The article "Most Canadians Plan to Buy Treats, Many Will Buy Pumpkins, Decorations and/or Costumes" (Ipsos-Reid, October 24,2005\()\) summarized a survey of 1,000 randomly selected Canadian residents. Each individual in the sample was asked how much he or she anticipated spending on Halloween. The resulting sample mean and standard deviation were \(\$ 46.65\) and \(\$ 83.70\), respectively. a. Explain how it could be possible for the standard deviation of the anticipated Halloween expense to be larger than the mean anticipated expense. b. Is it reasonable to think that the distribution of anticipated Halloween expense is approximately normal? Explain why or why not. c. Is it appropriate to use the one-sample \(t\) confidence interval to estimate the mean anticipated Halloween expense for Canadian residents? Explain why or why not. d. If appropriate, construct and interpret a \(99 \%\) confidence interval for the mean anticipated Halloween expense for Canadian residents.

Short Answer

Expert verified
a.

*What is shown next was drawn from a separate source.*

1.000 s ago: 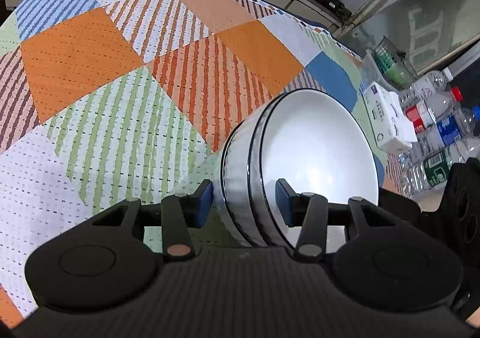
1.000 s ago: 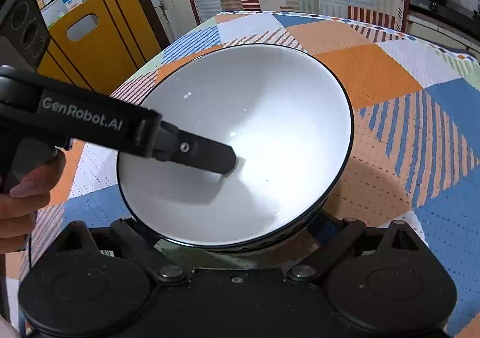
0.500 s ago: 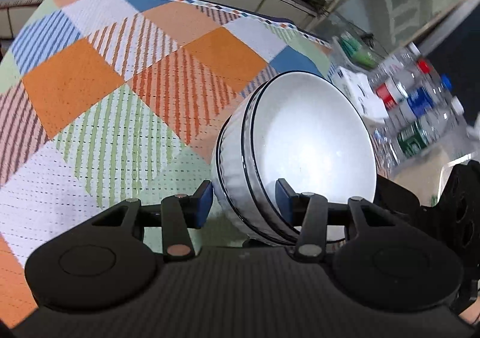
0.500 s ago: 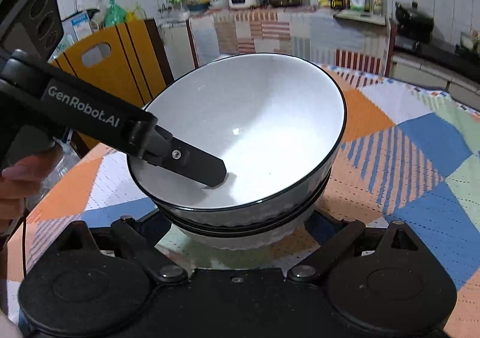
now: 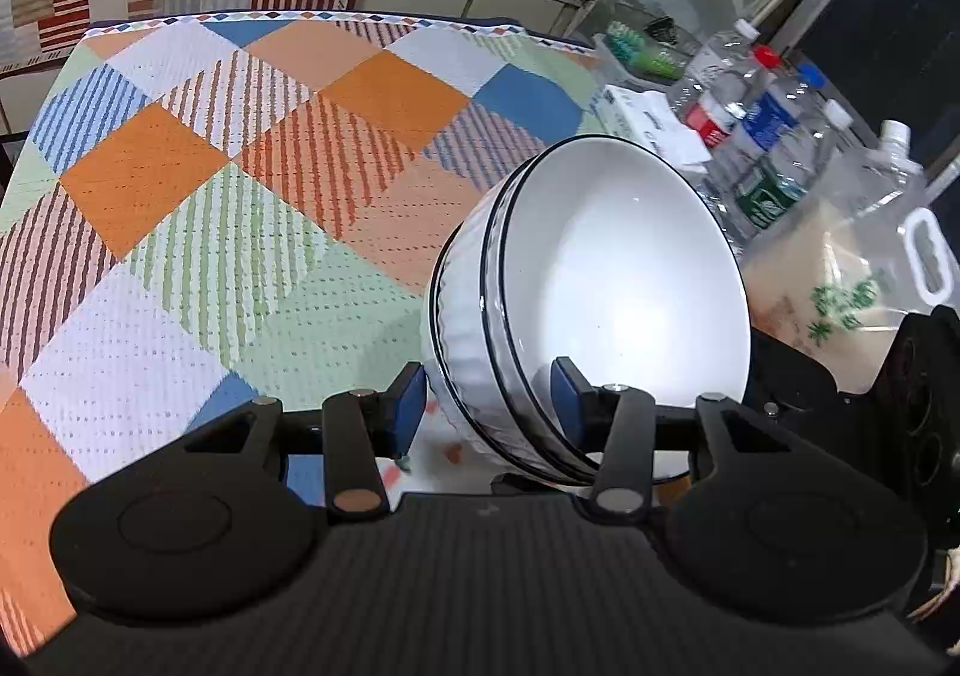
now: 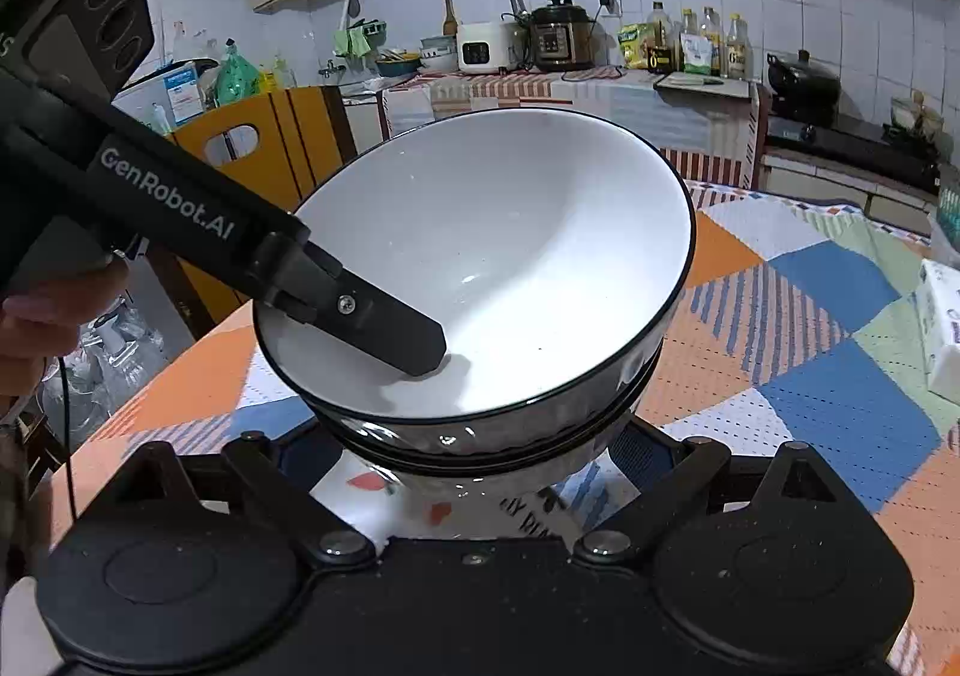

Higher standard deviation than the mean indicates a large spread in the expenses. b. Whether the distribution is normal cannot be definitively stated from the information given. c. One-sample t confidence interval is appropriate if the sample size is large enough (by Central Limit Theorem). d. With the given values, it would be possible to calculate the 99% confidence interval assuming normality and large enough sample size.

Step by step solution

01

Understanding Variance

The standard deviation of the anticipated Halloween expense can be larger than the mean anticipated expense if the expenses are spread out a lot. In other words, if there's a huge variation in the amount people plan to spend, some spending a lot and others a little, the standard deviation can be quite large compared to the mean.
02

Assessing Normality

To determine if the distribution of anticipated Halloween expense is approximately normal, we typically look at the sample size and graphical representations (such as a histogram or a box plot). In the absence of these, we can't make a definitive statement. However, given the large variation (high standard deviation compared to mean), the distribution may not be strictly normal.
03

Suitability of One-sample t Confidence Interval

Whether a one-sample t confidence interval is appropriate to estimate the mean anticipated Halloween expense largely depends on whether the distribution of the anticipated expense is normal or not. It's also important to consider whether the sample size is large enough. If the sample size is larger than 30, the Central Limit Theorem says the distribution of sample means will be approximately normal regardless of the shape of the population distribution.
04

Constructing 99% Confidence Interval

Assuming the sample size is large enough, and that the distribution is approximately normal, the 99% confidence interval for the mean can be calculated using the one-sample t-test formula: \[ X̄ ± t * (s/√n)\]. Assuming a large sample size, and degrees of freedom df=n-1 we can look up t for a 99% confidence interval in a t-table, which is approximately 2.626. Plugging the values, we have: \[ \$46.65 ± 2.626 * \$83.70/√1000\]. This will give the interval.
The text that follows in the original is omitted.